All I can say after a short search is that (a) men cheat more; (b) there is no evidence of increasing infidelity, among men or women, in the last 20 years; and, (c) there may be a small increase in infidelity among women with college degrees in the last 10 years, but if so it is quite slight. Here are the numbers I got, from the General Social Survey, which since 1991 has been asking, “Have you ever had sex with someone other than your husband or wife while you were married?” For the overall trend:

Infidelity has been, and remains, more common among men than women, and neither group shows a significant time trend. And for the claim that it has been increasing among professional women:

For this one I pooled two survey-years of data at each end of the decade to increase the sample size. Still, the increase among women with 16 years or more of education, from 11% to 14%, is not strong evidence of an increase, especially when you look at the year-to-year fluctuations in the first graph. Education is associated with less infidelity among men, but shows no significant difference among women. In short, his empirical claims don’t match the “hard statistics” that I can find. Granted, the GSS is relying on self-reported bad behavior, albeit anonymously, so this is not proof (not as reliable as, say, the second-hand claims wronged spouses make to their sex therapists!).

That doesn’t mean he’s not seeing an increase among the people he counsels in his practice, which seems to focus on sexual problems and presumably is pretty expensive. That’s a select group — so maybe he should have saved the observations for his patient newsletter instead of spreading them all over CNN.

Even further from the “hard statistics” are his “signs that a woman could be cheating or thinking about it.”

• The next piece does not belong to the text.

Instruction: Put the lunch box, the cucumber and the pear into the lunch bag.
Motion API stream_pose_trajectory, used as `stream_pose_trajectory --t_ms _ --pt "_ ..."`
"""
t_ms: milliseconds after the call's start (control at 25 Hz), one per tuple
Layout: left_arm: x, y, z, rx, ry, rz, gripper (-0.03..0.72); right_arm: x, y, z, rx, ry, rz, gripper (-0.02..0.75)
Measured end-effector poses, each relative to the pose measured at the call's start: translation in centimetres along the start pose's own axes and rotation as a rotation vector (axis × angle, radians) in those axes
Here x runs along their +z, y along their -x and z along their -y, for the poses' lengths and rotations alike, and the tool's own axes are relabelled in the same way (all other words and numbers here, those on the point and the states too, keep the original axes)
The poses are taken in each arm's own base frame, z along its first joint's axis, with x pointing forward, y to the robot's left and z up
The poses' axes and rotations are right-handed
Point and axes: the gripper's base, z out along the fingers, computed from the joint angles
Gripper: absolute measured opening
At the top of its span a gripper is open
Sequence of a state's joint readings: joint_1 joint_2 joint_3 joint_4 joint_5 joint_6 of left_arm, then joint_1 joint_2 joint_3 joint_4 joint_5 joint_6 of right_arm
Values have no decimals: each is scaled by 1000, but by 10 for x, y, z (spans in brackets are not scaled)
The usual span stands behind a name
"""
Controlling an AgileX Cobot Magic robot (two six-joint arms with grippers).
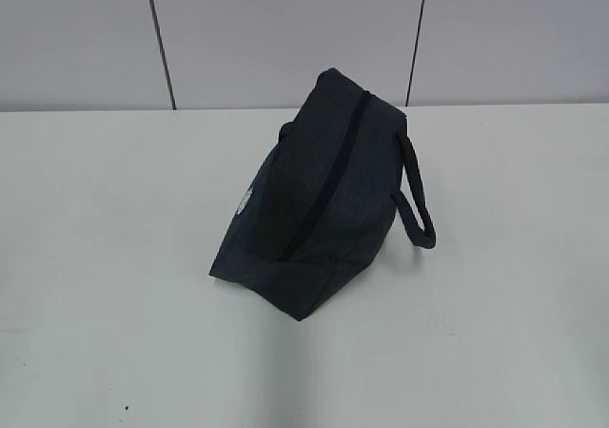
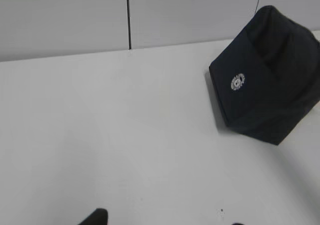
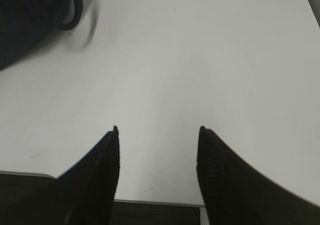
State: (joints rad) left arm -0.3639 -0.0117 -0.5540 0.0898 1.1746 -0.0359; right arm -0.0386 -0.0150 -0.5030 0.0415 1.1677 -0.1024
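One object alone sits on the white table (image 1: pixel 105 257): the lunch bag (image 1: pixel 324 200), dark navy fabric, standing near the middle of the exterior view with a plain grey wall (image 1: pixel 285 29) behind it. Its zipper (image 1: pixel 328 171) runs along the top ridge from back to front and looks closed, though the fabric is too dark for you to be sure. A loop handle (image 1: pixel 417 204) hangs off its right side, and a small white mark (image 2: pixel 237 81) shows on its left face.

You will not find the lunch box, the cucumber or the pear in any view. They may be inside the bag, or they may be out of frame; the pictures do not settle it.

Neither arm appears in the exterior view. Your right gripper (image 3: pixel 157 135) hovers low over bare table with its two dark fingers (image 3: pixel 100 170) spread wide and nothing between them; the bag's handle sits at the upper left corner of that view, well apart. Of your left gripper (image 2: pixel 165 220) only fingertips peek in at the bottom edge, so you cannot tell how far it is parted; the bag lies off to its upper right.

By judgement, you are either at the very start or at the finish. If starting, your next move calls for opening the zipper.
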Motion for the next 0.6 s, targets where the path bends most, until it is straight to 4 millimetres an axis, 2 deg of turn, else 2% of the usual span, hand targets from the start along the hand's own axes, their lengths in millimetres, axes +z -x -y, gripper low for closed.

  • She shows less general interest in her partner’s comings and goings
  • She dresses up for work, but seems to care less about whether her partner finds her attractive
  • She has less interest in sex with her partner
  • She’s keeping an irregular schedule and spending more time at work
  • She seems happy, except when she’s around her partner
  • She shows less tolerance of her partner’s friends and family
  • There are unresolved issues in the relationship that have either been ignored or not resolved in a way that’s satisfying to her
  • She’s in a child-centric marriage that prioritizes parenting and neglects a couple’s relationship, with few opportunities for romance and alone time

I could imagine these patterns apply to lots of women who are unhappy in their relationships, whether they’re having affairs or not. So when he says, “Guys, think your wife would never cheat? Think again,” Kerner might just be adding gasoline to a lot of smoldering fires.

7 thoughts on “Low fidelity sexology

  1. Philip, as much as I appreciate this post, some of the most important aspects of this study have been left out.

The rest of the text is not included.